▸ **What to work on**: Wherever the word "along" shows up in the data, report the line it sits in.
────────
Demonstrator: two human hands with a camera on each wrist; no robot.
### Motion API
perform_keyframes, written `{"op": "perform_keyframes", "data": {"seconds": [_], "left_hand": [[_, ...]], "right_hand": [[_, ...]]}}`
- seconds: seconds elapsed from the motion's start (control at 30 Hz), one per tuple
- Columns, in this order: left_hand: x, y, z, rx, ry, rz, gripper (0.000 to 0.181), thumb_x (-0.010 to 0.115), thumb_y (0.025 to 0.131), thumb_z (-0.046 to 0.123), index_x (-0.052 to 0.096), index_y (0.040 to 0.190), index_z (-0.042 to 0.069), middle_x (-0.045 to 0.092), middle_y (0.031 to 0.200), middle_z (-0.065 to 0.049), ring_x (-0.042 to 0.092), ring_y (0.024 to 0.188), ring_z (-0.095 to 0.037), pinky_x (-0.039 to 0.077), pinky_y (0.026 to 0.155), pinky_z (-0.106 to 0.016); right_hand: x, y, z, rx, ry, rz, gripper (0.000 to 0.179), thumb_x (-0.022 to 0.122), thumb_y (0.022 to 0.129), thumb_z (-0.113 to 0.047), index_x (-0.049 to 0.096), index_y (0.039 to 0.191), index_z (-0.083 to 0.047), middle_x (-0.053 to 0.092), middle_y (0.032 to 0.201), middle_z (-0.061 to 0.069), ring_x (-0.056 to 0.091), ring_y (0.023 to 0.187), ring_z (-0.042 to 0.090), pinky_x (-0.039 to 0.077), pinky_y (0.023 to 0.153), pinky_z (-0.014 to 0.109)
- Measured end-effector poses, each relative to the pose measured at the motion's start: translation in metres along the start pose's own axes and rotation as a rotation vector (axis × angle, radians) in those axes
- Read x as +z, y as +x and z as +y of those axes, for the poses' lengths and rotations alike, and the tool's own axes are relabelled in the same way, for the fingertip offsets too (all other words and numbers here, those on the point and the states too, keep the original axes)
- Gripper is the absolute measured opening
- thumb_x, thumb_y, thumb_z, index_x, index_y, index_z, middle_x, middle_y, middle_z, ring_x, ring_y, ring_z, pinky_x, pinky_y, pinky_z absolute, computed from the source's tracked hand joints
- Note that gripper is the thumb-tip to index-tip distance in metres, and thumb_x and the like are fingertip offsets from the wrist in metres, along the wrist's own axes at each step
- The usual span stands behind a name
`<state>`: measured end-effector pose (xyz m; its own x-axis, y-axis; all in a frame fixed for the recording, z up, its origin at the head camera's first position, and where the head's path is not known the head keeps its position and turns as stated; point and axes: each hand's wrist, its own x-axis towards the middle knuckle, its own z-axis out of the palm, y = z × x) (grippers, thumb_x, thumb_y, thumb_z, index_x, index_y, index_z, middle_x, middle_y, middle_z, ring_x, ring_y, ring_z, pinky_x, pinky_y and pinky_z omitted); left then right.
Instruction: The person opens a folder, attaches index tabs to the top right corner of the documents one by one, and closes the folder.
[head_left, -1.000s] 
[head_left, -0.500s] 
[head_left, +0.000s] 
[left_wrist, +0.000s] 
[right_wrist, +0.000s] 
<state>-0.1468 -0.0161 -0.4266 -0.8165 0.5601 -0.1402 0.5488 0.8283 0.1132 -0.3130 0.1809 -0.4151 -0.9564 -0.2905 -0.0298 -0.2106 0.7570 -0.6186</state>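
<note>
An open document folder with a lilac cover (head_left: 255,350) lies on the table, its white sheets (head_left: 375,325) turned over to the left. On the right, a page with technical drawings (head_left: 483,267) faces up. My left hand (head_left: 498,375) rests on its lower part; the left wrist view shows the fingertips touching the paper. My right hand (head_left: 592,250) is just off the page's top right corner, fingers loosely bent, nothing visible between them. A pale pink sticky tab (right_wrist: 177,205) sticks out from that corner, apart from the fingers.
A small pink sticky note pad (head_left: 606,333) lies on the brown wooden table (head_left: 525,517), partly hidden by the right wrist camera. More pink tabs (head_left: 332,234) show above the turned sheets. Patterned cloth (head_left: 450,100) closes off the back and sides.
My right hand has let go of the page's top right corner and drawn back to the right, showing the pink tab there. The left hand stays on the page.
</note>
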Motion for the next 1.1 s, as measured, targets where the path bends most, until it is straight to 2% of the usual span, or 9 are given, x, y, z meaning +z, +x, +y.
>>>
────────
▸ **Answer section**:
- Measured end-effector poses, each relative to the pose measured at the motion's start: translation in metres along the start pose's own axes and rotation as a rotation vector (axis × angle, radians) in those axes
- Note that gripper is the thumb-tip to index-tip distance in metres, and thumb_x and the like are fingertip offsets from the wrist in metres, along the wrist's own axes at each step

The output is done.